Government-appointed administrators for Daihyaku Mutual Life Insurance Co. reached a basic agreement with Manulife Financial Corp. of Canada to take over the failed midsize insurer's operations, a life insurance industry association said Friday.
Administrators said they hoped to reach a formal agreement by Jan. 19, when the next Life Insurance Association of Japan board meeting is scheduled to be held, and to prepare to transfer operations to Manulife Financial on April 1, 2001.
Still at issue is Daihyaku's capital deficit, which is expected to have grown due to the deterioration of its assets in the past seven months as talks about its takeover stalled.
Daihyaku went under in May after recording a capital deficit of 45.3 billion yen in fiscal 1999.

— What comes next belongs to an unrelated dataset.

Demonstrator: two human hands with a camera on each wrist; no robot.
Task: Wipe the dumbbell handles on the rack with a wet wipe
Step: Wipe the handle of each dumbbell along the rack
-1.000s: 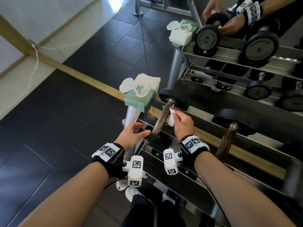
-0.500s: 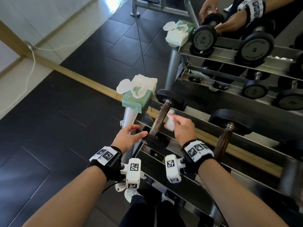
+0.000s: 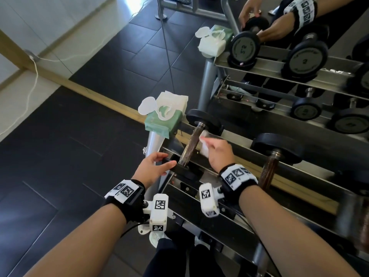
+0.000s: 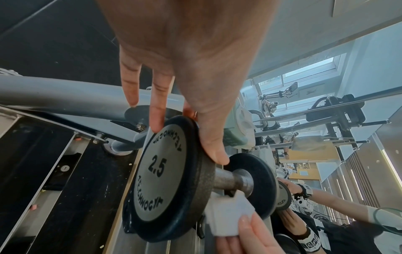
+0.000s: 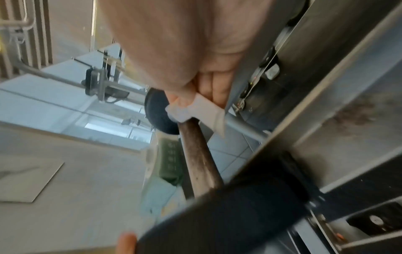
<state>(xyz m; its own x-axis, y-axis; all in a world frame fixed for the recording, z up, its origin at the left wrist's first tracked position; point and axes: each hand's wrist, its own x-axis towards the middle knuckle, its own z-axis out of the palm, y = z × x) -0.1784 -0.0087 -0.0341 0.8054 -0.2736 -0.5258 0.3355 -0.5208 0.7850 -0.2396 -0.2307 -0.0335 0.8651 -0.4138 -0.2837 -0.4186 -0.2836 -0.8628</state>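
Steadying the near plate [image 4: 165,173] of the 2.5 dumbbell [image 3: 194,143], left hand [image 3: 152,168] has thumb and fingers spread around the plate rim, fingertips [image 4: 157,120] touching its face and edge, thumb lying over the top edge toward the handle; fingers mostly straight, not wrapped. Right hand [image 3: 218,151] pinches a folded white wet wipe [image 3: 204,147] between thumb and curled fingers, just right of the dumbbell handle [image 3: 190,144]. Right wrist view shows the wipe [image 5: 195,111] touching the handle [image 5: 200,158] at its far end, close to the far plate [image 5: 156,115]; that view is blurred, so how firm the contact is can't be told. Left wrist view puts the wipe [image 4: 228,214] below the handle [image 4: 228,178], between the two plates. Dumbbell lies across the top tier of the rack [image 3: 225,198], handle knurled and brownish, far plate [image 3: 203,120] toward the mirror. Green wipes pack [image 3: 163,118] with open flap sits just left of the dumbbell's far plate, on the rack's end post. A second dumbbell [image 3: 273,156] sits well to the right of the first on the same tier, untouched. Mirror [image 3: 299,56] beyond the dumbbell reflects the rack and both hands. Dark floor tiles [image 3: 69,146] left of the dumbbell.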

The insurer, based in west Tokyo, ran into financial problems as low interest rates prevented the company from earning sufficient returns to pay guaranteed yields to policyholders. Following the deterioration of its financial health, Daihyaku entered a tieup with Manulife Financial in February, transferring its sales networks and rights to undertake new policies to Manulife Century Life Insurance Co., a joint venture firm set up with Manulife.
The alliance, however, failed to dispel public fears and Daihyaku policyholders continued to cancel deals with the company,
Manulife Financial now hopes to further strengthen its presence in Japan by taking over Daihyaku's remaining policyholders, industry sources said.